■ **Exercise instructions**
Return the whole of the data exactly.

════

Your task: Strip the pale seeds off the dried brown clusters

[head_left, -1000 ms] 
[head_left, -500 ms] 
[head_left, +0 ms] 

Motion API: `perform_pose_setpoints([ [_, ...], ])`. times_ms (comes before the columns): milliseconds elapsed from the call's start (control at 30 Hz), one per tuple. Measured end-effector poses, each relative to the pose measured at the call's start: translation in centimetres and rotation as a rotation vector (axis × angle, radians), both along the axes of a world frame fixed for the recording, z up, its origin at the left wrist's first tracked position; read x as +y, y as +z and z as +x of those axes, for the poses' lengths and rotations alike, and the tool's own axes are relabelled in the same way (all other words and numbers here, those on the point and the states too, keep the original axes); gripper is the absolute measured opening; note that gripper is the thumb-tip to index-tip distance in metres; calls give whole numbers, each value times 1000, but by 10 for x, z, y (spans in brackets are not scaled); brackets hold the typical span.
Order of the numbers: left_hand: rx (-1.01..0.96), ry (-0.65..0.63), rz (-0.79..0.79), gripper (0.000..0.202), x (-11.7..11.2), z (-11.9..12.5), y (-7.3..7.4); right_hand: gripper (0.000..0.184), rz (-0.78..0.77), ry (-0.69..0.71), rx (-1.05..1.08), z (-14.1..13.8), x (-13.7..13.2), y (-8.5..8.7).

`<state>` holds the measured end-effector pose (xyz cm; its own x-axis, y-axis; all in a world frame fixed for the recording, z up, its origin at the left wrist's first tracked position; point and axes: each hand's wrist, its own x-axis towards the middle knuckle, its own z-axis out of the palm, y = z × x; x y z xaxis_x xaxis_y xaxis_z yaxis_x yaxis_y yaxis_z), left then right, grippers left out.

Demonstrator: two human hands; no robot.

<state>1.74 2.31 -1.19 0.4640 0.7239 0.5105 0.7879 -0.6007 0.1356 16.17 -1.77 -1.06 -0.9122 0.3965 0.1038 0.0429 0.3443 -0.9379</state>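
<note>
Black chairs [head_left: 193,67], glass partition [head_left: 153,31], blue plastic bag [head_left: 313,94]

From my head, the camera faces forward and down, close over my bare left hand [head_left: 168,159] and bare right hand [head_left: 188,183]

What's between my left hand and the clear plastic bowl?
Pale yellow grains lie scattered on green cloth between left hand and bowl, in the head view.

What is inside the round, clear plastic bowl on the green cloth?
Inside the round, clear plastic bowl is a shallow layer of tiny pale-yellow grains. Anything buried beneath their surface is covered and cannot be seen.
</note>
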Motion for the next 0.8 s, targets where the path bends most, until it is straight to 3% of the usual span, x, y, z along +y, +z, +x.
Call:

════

■ **Your response**
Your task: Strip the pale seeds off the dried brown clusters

[head_left, -1000 ms] 
[head_left, -500 ms] 
[head_left, +0 ms] 

Motion API: `perform_pose_setpoints([ [_, ...], ])`. times_ms (comes before the columns): milliseconds elapsed from the call's start (control at 30 Hz), one per tuple. Measured end-effector poses, each relative to the pose measured at the call's start: translation in centimetres and rotation as a rotation vector (axis × angle, radians), both along the axes of a world frame fixed for the recording, z up, its origin at the left wrist's first tracked position; read x as +y, y as +z and z as +x of those axes, for the poses' lengths and rotations alike, and the tool's own axes are relabelled in the same way (all other words and numbers here, those on the point and the states too, keep the original axes); gripper is the absolute measured opening; note that gripper is the thumb-tip to index-tip distance in metres; calls give whole numbers, each value times 1000, but by 10 for x, z, y (spans in brackets are not scaled); brackets hold the typical span.
Order of the numbers: left_hand: rx (-1.01..0.96), ry (-0.65..0.63), rz (-0.79..0.79), gripper (0.000..0.202), x (-11.7..11.2), z (-11.9..12.5), y (-7.3..7.4); right_hand: gripper (0.000..0.184), rz (-0.78..0.77), ry (-0.69..0.71), rx (-1.05..1.08), z (-14.1..13.8), x (-13.7..13.2), y (-8.5..8.7).

`<state>` holds the measured end-effector pose (xyz cm; its own x-axis, y-axis; all in a world frame fixed for the recording, z up, its origin at the left wrist's first tracked position; point and axes: each hand's wrist, its own x-axis towards the middle knuckle, its own z-axis out of the palm, y = z × x; x y z xaxis_x xaxis_y xaxis_z yaxis_x yaxis_y yaxis_z), left then right, grippers left out.

Demonstrator: two human hands; no robot.

<state>1.74 2.31 -1.19 0.4640 0.7239 0.5105 0.7879 -0.6007 0.1356 16.17 -1.77 -1.06 -0.9122 0.3965 0.1038 0.0429 0.3443 -0.9379</state>
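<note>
Black chairs [head_left: 193,67], glass partition [head_left: 153,31], blue plastic bag [head_left: 313,94]

From my head, the camera faces forward and down, close over my bare left hand [head_left: 168,159] and bare right hand [head_left: 188,183]

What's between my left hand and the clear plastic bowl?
Pale yellow grains lie scattered on green cloth between left hand and bowl, in the head view.

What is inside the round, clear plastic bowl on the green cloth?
Inside the round, clear plastic bowl is a shallow layer of tiny pale-yellow grains. Anything buried beneath their surface is covered and cannot be seen.
</note>
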Motion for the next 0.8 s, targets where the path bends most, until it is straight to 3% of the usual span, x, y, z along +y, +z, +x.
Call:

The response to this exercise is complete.